Here's the actual dialogue:
Quote:
Doc: I won't fight you for her, Captain. I know she's your type.

[Laughter]

Captain: She may not be my type, but she does happen to be my passenger.

[Laughter]

Woman: Hello, I'm Mrs. Gertrude Benson, and I wonder if... Are you with the ship?

Captain: Welcome aboard, Mrs. Benson. I'm Captain Stubing and this is Dr. Bricker.

Doc: How do you do?

Woman: How do you do? I wonder if you could tell me how to get to Promenade 342.

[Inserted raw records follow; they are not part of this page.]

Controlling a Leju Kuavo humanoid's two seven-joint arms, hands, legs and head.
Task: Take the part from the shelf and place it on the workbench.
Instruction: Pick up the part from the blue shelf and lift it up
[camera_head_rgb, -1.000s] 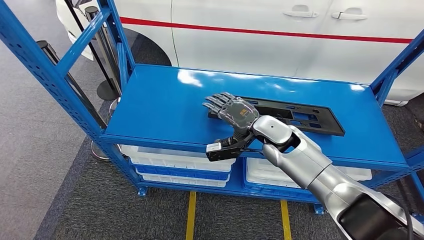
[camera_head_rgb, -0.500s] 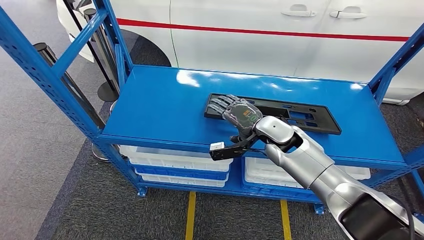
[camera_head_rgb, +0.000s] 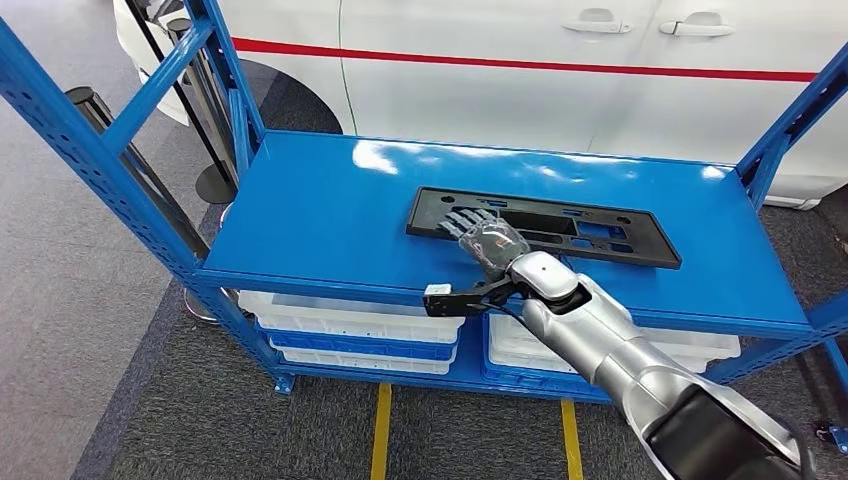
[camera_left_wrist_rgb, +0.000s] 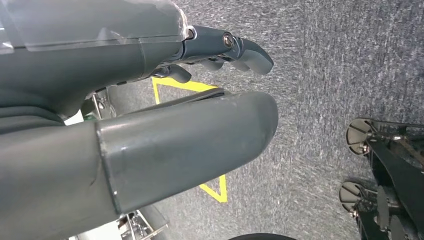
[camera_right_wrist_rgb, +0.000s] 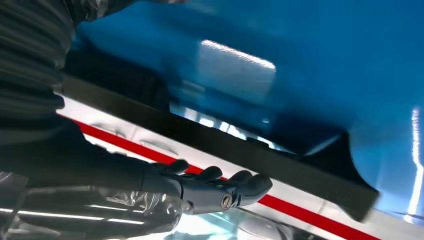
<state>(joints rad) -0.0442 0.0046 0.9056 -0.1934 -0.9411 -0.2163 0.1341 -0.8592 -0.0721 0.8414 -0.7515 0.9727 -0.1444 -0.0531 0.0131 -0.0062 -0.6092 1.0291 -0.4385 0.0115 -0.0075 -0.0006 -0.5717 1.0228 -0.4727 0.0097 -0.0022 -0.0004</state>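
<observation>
A flat black part (camera_head_rgb: 600, 232) with several cut-outs lies lengthwise on the top of the blue shelf (camera_head_rgb: 320, 220). My right hand (camera_head_rgb: 482, 235) reaches over the shelf's front edge and its fingers lie spread on the left end of the part. In the right wrist view the fingers (camera_right_wrist_rgb: 215, 187) are slightly curled close beside the part's long edge (camera_right_wrist_rgb: 225, 145), with nothing closed in them. My left hand (camera_left_wrist_rgb: 190, 140) hangs over the grey carpet and holds nothing, its fingers loosely apart.
White bins (camera_head_rgb: 350, 320) (camera_head_rgb: 700, 345) sit on the lower shelf level. A white car (camera_head_rgb: 520, 80) with a red stripe stands right behind the shelf. Blue slanted uprights (camera_head_rgb: 90, 140) frame both ends. Yellow floor lines (camera_head_rgb: 381, 430) run in front.
My right hand has moved forward and down, from above the part's left end to lying on it. The view has shifted slightly; the part has not moved on the shelf.
</observation>
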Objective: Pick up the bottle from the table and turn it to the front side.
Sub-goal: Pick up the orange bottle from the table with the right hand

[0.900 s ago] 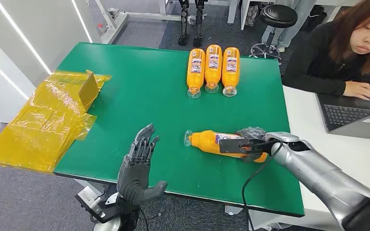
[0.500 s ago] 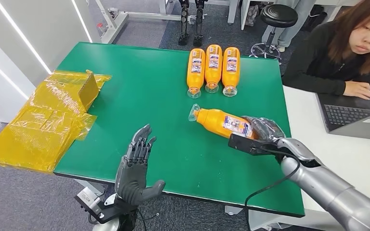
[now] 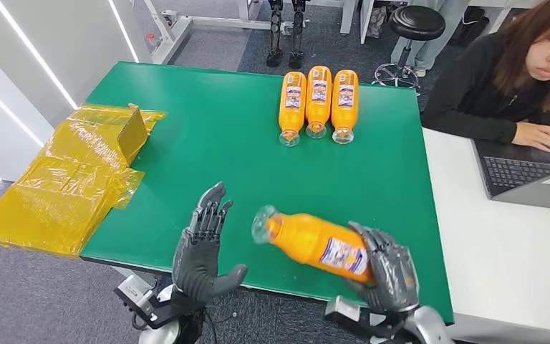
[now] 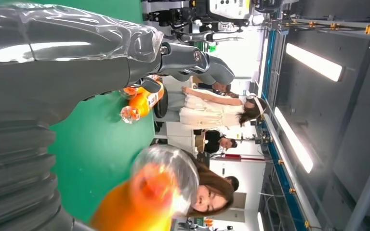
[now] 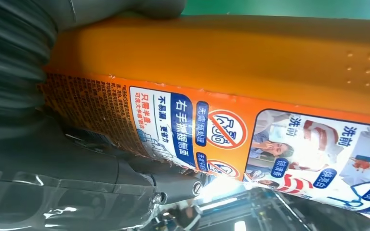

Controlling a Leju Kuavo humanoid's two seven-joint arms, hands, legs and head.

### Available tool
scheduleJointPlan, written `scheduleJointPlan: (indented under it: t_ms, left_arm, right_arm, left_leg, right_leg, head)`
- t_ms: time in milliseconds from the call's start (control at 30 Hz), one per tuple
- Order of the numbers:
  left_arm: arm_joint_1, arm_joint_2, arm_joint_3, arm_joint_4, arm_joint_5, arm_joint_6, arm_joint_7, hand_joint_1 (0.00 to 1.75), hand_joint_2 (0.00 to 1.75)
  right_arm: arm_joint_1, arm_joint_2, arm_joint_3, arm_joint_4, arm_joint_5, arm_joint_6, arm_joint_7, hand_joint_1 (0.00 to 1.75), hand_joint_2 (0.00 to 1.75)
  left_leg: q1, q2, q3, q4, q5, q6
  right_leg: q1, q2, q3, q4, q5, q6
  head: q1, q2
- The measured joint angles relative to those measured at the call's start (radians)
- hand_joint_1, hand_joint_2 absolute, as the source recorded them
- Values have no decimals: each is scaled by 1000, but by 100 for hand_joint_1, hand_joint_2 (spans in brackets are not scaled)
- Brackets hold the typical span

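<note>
You can read Chinese print on the label of the orange plastic bottle in the right hand: "右手抓握侧面" in a blue band, "洗前" beside small pictures, and two red prohibition signs. Labels on the three far orange bottles are too small to read.

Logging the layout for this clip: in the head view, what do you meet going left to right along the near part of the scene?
Yellow plastic wrap → left hand → held bottle → right hand → white table.
</note>
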Motion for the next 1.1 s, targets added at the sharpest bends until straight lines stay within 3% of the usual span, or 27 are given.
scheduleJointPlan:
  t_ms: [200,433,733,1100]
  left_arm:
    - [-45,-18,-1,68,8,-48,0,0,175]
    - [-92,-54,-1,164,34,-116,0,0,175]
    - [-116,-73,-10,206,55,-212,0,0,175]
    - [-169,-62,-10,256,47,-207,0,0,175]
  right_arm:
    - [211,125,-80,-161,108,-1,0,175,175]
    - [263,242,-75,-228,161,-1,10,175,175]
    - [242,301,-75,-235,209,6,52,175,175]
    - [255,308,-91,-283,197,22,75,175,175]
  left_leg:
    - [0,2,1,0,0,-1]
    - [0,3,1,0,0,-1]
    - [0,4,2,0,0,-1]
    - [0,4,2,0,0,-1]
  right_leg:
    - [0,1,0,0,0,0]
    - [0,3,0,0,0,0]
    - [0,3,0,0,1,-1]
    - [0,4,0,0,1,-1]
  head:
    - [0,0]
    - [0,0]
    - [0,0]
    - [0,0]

Captain: Not only can I tell you how to get to your cabin, it would be my personal pleasure to escort you.
Here are the captions:
Quote:
[LAUGHTER]
>> SHE MAY NOT BE MY TYPE, BUT SHE HAPPENS TO BE MY CAP.
-- PAST.
>> I WONDER IF -- ARE YOU SURE?
>> I AM THE CAPTAIN.
>> HOW DO YOU DO?
CAN YOU TELL ME HOW TO GET TO
PROMENADE 342.
>> IT WOULD BE MY PERSONAL
PRESSURE TO ESCORT YOU --
PLEASURE TO ESCORT YOU.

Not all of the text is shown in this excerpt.